Die Wahrheit: Hirn, Hirn, wenn ich das schon höre
Die Gedankenwege des menschlichen Gehirns verlaufen immer wieder überraschend und nicht immer zum eigenen Vorteil.
N eulich habe ich mich ausnahmsweise im richtigen Moment mal an etwas von Belang erinnert, woraufhin eine tollkühne Kollegin anmerkte, sie hätte gern mein Hirn. Sie weiß nicht, was sie sagt.
Ja, mein Hirn ist ein tolles, superkomplexes Teil mit vielen Sektoren. Der Sektor Mathe ist zwar seit dem Abi geschlossen, aber das ist ja bei den meisten so, außer bei denen, die ihn nie aufgekriegt haben, nicht mal mit Hilfe des engagierten Lehrers, der uns damals alle zur Konzentrationsverbesserung ins Kloster schicken wollte.
Ich bin Geisteswissenschaftlerin, da darf Mathe geschlossen bleiben. Bedenklicher ist, dass in der Abteilung Geschichte und Erdkunde ein Clown herumwuselt und mit Ereignissen, Namen und Jahreszahlen jongliert. Er ruft zum Beispiel reflexhaft „Drei-Kaiser-Jahr“, wenn jemand „1888“ sagt, duckt sich dann aber schnell weg, falls weitere Erläuterungen gewünscht werden. Zerre ich ihn wieder hervor, stottert er Füllwörter, mit denen man allenfalls Kolumnen verlängern kann.

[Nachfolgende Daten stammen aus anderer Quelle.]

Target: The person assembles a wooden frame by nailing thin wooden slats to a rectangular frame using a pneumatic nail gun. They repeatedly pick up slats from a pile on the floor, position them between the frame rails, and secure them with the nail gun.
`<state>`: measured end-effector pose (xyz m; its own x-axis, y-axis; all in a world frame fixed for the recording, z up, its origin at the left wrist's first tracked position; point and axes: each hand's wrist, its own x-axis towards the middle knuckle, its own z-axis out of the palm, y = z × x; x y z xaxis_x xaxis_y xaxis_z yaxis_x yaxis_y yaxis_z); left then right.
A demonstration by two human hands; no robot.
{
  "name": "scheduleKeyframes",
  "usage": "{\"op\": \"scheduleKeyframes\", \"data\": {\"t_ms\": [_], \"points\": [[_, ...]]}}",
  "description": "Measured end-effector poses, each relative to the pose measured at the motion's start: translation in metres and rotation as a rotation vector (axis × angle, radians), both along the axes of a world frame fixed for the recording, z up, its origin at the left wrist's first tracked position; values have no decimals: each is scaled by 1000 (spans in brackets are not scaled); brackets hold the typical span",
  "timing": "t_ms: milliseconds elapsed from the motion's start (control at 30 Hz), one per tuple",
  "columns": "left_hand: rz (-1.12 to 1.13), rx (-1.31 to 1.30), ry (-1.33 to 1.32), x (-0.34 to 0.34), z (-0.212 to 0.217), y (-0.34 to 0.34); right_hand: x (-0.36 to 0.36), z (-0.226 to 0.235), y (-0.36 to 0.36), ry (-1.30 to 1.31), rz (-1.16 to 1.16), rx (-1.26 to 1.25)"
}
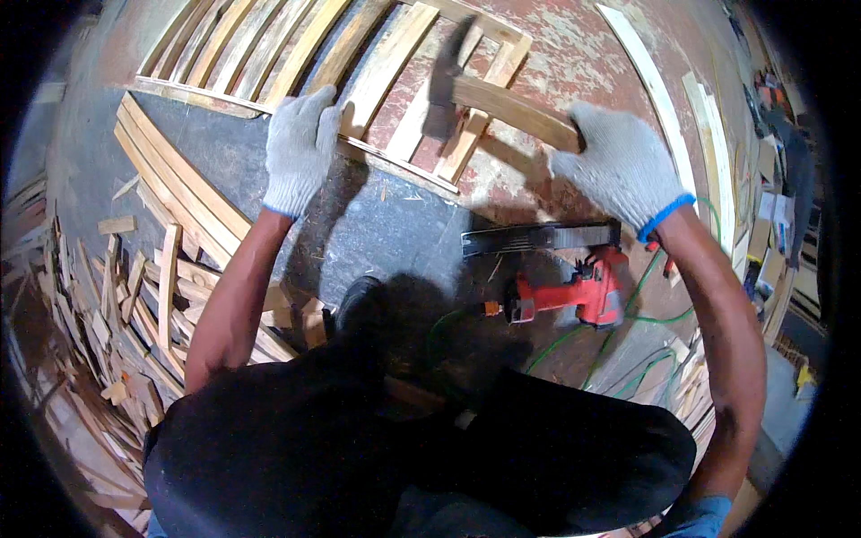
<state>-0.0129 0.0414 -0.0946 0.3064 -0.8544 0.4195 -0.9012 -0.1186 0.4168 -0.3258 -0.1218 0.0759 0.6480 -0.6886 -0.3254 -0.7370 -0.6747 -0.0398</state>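
Note:
A slatted wooden frame [392, 78] of pale boards lies on the floor ahead of me. My left hand [303, 143], in a white knit glove, is at the frame's near edge beside a slat. Its fingers are curled closed, and whatever they pinch is too small or hidden to name. In my right hand [619, 161], also gloved, the wooden handle of a hammer [516, 109] is gripped. The dark metal hammer head is raised above the right part of the frame, slightly blurred, and apart from my left hand.
A red nail gun [574, 291] with a black magazine lies on the floor below my right hand, its green hose [641, 291] trailing around it. Long boards [184, 179] lean at left near a heap of scrap wood [99, 359]. White strips [650, 81] lie at right.

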Motion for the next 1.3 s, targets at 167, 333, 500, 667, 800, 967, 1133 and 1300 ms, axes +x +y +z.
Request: {"op": "scheduleKeyframes", "data": {"t_ms": [167, 333, 500, 667, 800, 967, 1133, 1300], "points": [[48, -81, -80, 8, -28, -11, 79, 7, -16, -104, 436, -233], [75, -166, -62, 6, -39, -15, 110, -14, -12, 140, 514, -89], [61, -221, -72, 6, -40, -16, 115, -7, -14, 180, 510, -159], [66, -127, -22, 5, -34, -15, 104, -14, -10, 115, 514, -167], [63, -153, -53, 7, -36, -14, 102, 1, -10, 104, 470, -188], [58, -131, -59, 7, -38, -16, 120, -3, 10, 198, 440, -182], [29, -160, -84, 10, -39, -13, 123, -6, 20, 152, 398, -122], [10, -143, -82, 7, -40, -18, 81, -1, 5, 105, 405, -170]]}}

Wenn ich mal nicht hingucke, rührt er den gesamten Ostblock durcheinander und sortiert Hauptstädte und Grenzen um. Afrika existiert schon länger nur noch als Umriss. Der Clown radiert. Danach taucht er zum Beispiel die Römischen Verträge in einen großen Wackelpudding und verlegt die Nato-Gründung nach Fantasien im Jahre Wumms. Das hat bisher nichts ausgemacht, denn es kam mir nie jemand drauf.

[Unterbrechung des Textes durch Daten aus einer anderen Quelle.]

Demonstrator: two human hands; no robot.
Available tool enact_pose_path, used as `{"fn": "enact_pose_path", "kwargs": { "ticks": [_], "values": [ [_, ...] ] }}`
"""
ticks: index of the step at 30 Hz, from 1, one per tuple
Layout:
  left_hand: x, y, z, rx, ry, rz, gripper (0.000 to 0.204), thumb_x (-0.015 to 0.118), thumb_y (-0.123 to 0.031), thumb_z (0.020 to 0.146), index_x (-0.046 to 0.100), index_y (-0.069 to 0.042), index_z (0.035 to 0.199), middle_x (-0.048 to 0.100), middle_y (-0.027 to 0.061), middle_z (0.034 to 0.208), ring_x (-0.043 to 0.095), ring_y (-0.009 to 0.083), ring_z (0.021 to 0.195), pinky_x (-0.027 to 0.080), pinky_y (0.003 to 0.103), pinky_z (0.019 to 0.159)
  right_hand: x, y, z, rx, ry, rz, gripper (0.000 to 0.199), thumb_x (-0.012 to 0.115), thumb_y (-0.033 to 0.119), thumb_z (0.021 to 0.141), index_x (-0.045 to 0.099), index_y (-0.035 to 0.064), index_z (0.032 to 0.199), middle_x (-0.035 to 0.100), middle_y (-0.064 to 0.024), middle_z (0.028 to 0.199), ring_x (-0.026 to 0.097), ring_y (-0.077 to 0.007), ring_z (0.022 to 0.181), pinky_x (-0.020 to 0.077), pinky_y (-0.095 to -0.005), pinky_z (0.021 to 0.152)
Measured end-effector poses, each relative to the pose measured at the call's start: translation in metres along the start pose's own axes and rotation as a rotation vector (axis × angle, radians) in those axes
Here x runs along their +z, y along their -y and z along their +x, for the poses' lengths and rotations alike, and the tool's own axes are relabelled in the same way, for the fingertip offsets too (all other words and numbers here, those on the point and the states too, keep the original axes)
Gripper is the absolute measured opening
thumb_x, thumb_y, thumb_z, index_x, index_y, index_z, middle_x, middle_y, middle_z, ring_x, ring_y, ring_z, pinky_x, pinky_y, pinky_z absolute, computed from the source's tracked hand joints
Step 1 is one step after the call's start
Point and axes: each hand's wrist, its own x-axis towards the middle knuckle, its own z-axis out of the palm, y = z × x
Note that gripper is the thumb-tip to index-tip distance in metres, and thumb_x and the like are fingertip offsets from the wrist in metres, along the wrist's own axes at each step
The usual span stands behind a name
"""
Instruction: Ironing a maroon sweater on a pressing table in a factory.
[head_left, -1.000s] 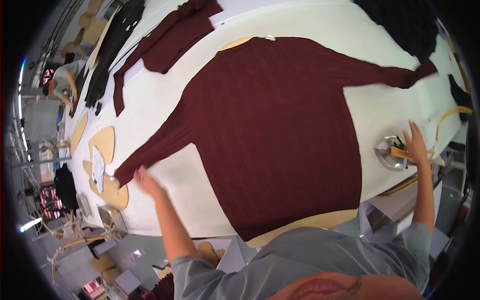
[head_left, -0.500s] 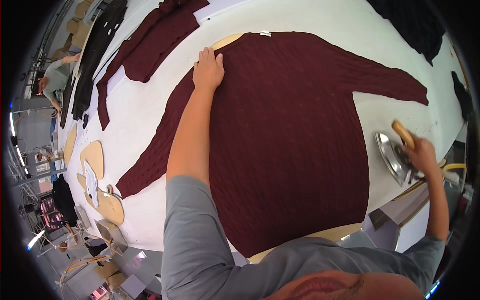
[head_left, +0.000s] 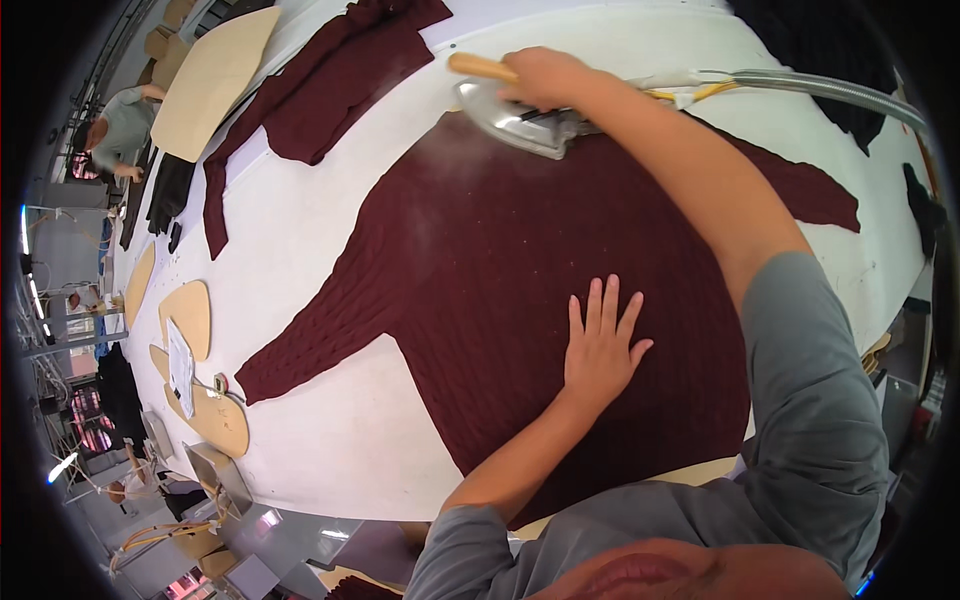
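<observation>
A maroon knit sweater [head_left: 500, 260] lies spread over the white table, a pale board edge showing under its lower hem. Flat on the body of the sweater rests my left hand [head_left: 600, 350], fingers spread. My right hand [head_left: 550, 78] grips a steam iron [head_left: 510, 122] with a wooden handle, at the shoulder and neck area of the sweater. Pale steam drifts beneath the iron. My right forearm crosses above the far right side of the sweater and hides part of its neckline and sleeve.
A steam hose [head_left: 830, 85] trails rightward from the iron. A second maroon garment [head_left: 330, 100] lies at the far left. Shaped boards [head_left: 187, 310] with papers [head_left: 181, 365] sit at the left edge. A co-worker [head_left: 120, 125] stands beyond, near a large pale board [head_left: 212, 80].
My right hand has brought the iron from the table's right side to the sweater's far shoulder. My left hand has left the shoulder for the middle. A pale board appears by the co-worker.
</observation>
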Motion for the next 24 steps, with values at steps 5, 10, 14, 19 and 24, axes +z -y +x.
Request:
{"fn": "enact_pose_path", "kwargs": {
  "ticks": [5, 10, 14, 19, 24],
  "values": [
    [-0.013, 0.0, -0.003, -0.015, 0.027, -0.038, 0.071, 0.07, -0.042, 0.092, 0.051, -0.008, 0.151, 0.034, 0.0212, 0.166, 0.033, 0.0371, 0.154, 0.03, 0.057, 0.121, 0.037, 0.079, 0.014, -0.227, -0.06, -0.167, 0.031, 0.068, 0.037, 0.093, 0.071, 0.0079, 0.103, 0.074, -0.0107, 0.093, 0.069, -0.0321, 0.082, 0.0546, -0.0438, 0.075],
    [-0.067, 0.103, 0.069, -0.069, -0.398, -0.308, 0.029, 0.072, -0.011, 0.087, 0.07, -0.005, 0.116, 0.07, 0.0117, 0.123, 0.066, 0.0333, 0.114, 0.051, 0.042, 0.099, 0.024, 0.04, 0.013, -0.136, -0.171, -0.153, 0.028, 0.068, 0.033, 0.091, 0.07, 0.0076, 0.102, 0.074, -0.0107, 0.094, 0.07, -0.0322, 0.085, 0.0546, -0.0436, 0.077],
    [-0.085, 0.227, 0.18, -0.145, -0.474, 0.231, 0.046, 0.059, -0.022, 0.1, 0.055, -0.002, 0.141, 0.059, 0.0157, 0.146, 0.05, 0.0359, 0.141, 0.041, 0.046, 0.113, 0.008, -0.019, 0.003, -0.016, -0.231, -0.183, 0.032, 0.067, 0.036, 0.096, 0.069, 0.005, 0.106, 0.074, -0.0114, 0.097, 0.07, -0.0316, 0.087, 0.0548, -0.0439, 0.079],
    [-0.069, 0.261, 0.22, -0.214, -0.201, 0.314, 0.054, 0.047, -0.034, 0.108, 0.046, 0.0, 0.15, 0.046, 0.0167, 0.16, 0.037, 0.0339, 0.152, 0.031, 0.051, 0.121, -0.017, -0.085, -0.036, 0.174, -0.248, -0.194, 0.034, 0.067, 0.037, 0.099, 0.068, 0.0043, 0.108, 0.074, -0.0119, 0.095, 0.07, -0.0321, 0.084, 0.0548, -0.0442, 0.078],
    [-0.08, 0.189, 0.215, -0.175, -0.23, 0.147, 0.047, 0.058, -0.03, 0.101, 0.054, -0.003, 0.139, 0.053, 0.0163, 0.148, 0.045, 0.0318, 0.142, 0.032, 0.055, 0.116, -0.028, -0.148, -0.067, 0.269, -0.279, -0.21, 0.034, 0.068, 0.037, 0.098, 0.067, 0.0034, 0.105, 0.073, -0.0104, 0.087, 0.069, -0.0275, 0.074, 0.0543, -0.0408, 0.072]
  ]
}}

Hauptsache, es klappt im Beruf. Da habe ich meine sieben Zwetschgen beieinander, der Clown bleibt draußen. Mein Hirn wird im Büro allerdings inzwischen von der Suchfunktion des E-Mail-Programms kompetent ersetzt.
Behindert werde ich dabei von Menschen, die ihren Mails so sinnige Betreffzeilen wie „Morgen“ oder „Hast du?“ geben. Zwar gibt es immer noch eine Volltextsuche, aber leider auch Zeitgenossen, die aus Lustigkeitserwägungen wichtige Wödder ferkährt schreiben. Dann finde ich nichts mehr. Bei 350 Mails pro Woche finde ich irgendwann sowieso nichts mehr und bitte Kollegen, mir E-Mails von vor ein paar Tagen noch einmal zu schicken. Dabei schäme ich mich furchtbar und murmele was von Stress.
„Schlaf dich mal aus!“, sagen sie dann. Wenn die wüssten. Sobald ich die Augen schließe, wird der Clown hyperaktiv, und mein Chef gründet 1888 mit einem sprechenden Wackelpudding die Nato in meinem E-Mail-Programm. Das soll ja bei anderen Menschen nachts auch so zugehen.
Aber meine Versuche, mich am Abend beim Musikmachen zu entspannen, führen zusätzlich dazu, dass mein Hirn nachts um drei Uhr nach dem verschwitzten Hochschrecken gnadenlos die geübten Lieder abspult. Etüden, Jazz-Standards, Akkordverbindungen, alles dudelt krank vor sich hin.
Was kam noch mal nach d-Moll 7 in dem Stück? Und diese interessante chromatische Passage da, ist die aus dem Titelsong des Krimis von gestern oder sollte ich sofort umschulen und Komponistin werden? Dann kann ich endlich auch Erdkunde und Geschichte wegen Clownbefall schließen.